Suricata

TLDR;
What if we add a dynamic feature to address-group vars via FQDN strings in the list? Have Suricata resolve and add/remove as ( static +/- ( dynamic +/- updates) ) or whatever works better. In this 'static' is the raw IP items in the address-group, dynamic are the resolved IPs from the FQDN items in the address-group, and updates are the changes from the next DNS resolution run.

The long:
There are several dynamic IP hosts on my network that the local FQDNs are updated for (hostname.homelab.home) and it would be useful to use address-groups of lists of local FQDNs that Suricata would periodically (every 5 minutes - default?) resolve via the OS DNS stack, or this might be done via the Suricata stack via a list of specified DNS Servers. The later might be preferred, as the extra control could be very useful.

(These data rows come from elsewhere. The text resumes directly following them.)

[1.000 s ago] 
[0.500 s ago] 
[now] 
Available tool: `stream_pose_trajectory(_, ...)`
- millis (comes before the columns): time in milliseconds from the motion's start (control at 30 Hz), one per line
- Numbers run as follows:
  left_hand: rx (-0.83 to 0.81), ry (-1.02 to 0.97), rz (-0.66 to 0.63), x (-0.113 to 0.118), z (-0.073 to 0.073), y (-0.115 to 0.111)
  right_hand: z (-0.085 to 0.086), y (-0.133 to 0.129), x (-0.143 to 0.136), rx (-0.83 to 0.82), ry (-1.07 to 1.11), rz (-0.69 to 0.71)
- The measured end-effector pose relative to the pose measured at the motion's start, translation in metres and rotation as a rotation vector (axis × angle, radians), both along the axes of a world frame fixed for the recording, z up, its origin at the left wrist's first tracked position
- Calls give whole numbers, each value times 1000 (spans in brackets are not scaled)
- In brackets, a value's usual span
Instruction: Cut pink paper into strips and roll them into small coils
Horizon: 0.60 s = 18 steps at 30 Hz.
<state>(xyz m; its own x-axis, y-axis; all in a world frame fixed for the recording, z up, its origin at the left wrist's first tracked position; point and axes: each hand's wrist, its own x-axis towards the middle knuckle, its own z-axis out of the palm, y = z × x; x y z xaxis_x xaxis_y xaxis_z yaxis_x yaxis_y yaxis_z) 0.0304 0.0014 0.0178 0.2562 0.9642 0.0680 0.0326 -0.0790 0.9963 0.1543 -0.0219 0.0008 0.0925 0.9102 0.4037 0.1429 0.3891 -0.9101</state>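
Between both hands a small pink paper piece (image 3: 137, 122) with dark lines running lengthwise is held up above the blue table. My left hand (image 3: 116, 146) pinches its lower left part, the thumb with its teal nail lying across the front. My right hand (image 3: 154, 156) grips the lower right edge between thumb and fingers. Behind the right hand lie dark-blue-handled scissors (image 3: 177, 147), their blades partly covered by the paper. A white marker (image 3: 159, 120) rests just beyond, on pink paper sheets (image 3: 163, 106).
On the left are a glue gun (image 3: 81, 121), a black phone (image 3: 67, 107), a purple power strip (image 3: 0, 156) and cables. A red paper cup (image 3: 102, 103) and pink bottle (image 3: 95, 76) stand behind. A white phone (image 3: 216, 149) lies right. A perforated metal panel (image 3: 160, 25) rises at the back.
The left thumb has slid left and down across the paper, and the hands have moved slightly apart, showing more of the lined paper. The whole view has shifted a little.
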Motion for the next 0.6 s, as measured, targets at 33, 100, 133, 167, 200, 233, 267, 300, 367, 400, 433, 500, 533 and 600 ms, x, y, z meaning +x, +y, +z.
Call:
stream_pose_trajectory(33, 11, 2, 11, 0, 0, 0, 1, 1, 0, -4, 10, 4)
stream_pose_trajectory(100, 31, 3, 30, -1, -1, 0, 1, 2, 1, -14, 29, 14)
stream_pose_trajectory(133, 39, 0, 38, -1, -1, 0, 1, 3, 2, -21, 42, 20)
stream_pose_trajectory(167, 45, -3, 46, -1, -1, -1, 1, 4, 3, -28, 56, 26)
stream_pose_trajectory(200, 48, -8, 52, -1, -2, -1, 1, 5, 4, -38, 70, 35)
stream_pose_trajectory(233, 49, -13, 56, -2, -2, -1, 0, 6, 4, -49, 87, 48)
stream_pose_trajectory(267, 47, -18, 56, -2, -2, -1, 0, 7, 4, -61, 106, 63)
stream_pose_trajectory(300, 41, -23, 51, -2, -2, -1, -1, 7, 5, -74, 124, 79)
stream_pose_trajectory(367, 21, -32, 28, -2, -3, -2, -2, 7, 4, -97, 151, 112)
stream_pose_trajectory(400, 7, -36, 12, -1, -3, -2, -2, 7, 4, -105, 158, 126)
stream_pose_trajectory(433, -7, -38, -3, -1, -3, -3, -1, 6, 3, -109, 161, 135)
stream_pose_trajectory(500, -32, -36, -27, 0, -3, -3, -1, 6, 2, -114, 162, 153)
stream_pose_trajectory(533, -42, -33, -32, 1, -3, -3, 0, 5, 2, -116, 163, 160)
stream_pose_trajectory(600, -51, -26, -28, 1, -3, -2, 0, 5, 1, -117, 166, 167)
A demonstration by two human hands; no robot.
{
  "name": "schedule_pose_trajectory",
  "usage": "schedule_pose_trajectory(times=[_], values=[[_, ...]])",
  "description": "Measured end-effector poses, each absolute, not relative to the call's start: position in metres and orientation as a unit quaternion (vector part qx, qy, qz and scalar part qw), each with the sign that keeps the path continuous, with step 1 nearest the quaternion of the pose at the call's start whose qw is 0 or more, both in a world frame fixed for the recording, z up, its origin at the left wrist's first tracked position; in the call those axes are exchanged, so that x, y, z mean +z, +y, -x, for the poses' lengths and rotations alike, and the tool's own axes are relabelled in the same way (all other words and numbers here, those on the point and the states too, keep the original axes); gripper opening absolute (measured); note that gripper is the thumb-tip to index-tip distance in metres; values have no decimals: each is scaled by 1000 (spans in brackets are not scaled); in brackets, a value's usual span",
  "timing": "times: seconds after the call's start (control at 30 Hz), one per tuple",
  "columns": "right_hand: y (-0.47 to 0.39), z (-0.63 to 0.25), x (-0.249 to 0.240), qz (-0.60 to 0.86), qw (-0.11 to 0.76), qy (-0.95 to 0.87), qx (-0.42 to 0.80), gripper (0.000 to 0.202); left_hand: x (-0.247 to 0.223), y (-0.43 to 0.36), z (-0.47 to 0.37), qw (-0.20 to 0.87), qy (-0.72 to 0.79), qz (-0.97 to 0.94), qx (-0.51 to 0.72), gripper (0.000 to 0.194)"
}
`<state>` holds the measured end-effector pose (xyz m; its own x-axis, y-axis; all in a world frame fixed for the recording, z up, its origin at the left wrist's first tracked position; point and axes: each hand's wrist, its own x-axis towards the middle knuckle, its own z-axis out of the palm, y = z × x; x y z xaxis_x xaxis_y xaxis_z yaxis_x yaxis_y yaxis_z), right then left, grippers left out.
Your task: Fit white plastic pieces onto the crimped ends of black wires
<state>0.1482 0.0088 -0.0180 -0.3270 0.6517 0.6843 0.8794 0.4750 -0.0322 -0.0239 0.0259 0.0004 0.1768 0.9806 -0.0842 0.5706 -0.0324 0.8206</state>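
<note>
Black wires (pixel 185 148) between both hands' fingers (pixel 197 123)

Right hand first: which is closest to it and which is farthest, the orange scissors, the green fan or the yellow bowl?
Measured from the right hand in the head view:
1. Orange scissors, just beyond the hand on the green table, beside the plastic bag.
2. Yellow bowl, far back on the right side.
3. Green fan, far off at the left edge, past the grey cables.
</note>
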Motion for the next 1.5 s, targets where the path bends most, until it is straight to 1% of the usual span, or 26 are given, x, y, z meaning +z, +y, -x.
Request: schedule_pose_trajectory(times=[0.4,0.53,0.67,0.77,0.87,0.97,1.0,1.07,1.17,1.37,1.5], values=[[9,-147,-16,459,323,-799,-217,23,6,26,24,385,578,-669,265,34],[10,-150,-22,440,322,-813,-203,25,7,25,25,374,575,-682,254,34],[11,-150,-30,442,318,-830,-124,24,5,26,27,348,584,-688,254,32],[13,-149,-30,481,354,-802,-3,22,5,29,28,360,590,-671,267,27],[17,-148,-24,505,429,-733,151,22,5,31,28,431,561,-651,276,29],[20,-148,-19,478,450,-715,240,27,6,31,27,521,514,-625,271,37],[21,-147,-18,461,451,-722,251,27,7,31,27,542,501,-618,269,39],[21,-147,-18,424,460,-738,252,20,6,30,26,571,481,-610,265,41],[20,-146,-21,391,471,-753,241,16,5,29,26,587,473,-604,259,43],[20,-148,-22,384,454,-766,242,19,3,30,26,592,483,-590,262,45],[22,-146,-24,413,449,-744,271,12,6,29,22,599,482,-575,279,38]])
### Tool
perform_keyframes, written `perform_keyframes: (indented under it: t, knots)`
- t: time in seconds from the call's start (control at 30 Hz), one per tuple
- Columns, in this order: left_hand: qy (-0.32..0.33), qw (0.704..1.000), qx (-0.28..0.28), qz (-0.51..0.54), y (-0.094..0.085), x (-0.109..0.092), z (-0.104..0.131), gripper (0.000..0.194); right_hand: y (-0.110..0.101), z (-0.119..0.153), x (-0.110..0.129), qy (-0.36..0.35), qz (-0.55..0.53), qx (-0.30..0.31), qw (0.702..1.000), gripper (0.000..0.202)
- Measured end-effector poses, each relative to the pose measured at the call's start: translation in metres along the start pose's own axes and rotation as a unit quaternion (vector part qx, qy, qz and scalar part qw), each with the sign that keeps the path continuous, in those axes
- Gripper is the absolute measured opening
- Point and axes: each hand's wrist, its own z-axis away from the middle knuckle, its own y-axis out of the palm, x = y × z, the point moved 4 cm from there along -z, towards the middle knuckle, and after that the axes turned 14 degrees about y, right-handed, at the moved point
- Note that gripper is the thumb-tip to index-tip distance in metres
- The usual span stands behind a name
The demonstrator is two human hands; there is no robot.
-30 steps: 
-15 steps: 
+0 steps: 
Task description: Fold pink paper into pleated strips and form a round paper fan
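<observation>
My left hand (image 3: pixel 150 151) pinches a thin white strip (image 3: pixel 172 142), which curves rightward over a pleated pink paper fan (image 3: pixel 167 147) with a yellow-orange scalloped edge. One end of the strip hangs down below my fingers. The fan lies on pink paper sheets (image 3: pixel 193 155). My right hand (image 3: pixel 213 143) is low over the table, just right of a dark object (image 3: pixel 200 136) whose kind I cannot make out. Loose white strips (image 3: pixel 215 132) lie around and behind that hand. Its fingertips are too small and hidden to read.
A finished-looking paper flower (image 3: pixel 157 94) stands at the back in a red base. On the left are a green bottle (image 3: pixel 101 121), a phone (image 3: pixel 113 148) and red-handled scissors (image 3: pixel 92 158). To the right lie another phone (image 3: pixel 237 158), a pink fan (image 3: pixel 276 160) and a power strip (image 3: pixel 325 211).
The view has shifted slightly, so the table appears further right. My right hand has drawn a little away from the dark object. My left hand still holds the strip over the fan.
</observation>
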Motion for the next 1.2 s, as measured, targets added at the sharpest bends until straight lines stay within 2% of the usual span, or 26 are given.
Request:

This would be useful in my Suricata setup as address-group vars are used in mapping a few bypass rules for specific hosts, and some of the suspicious and HTTP rules have been modified using suricata-update to use address-groups. This cleans up my alerts and lightens the load on Suricata.

The goal then is in addition to the list of IPs and Subnets found in address-group vars, if there could also be included FQDNs that Suricata would then find the IPs (ipv4 and ipv6) for and dynamically update that address-group var according to the new IPs. It might be nice to have an age off time period there too, as well as a setting about how often to update each fqdn enhanced now dynamic list. The update would keep any otherwise now ‘static IP’ or ‘static Subnet’ additions or removals that are part of the address-group.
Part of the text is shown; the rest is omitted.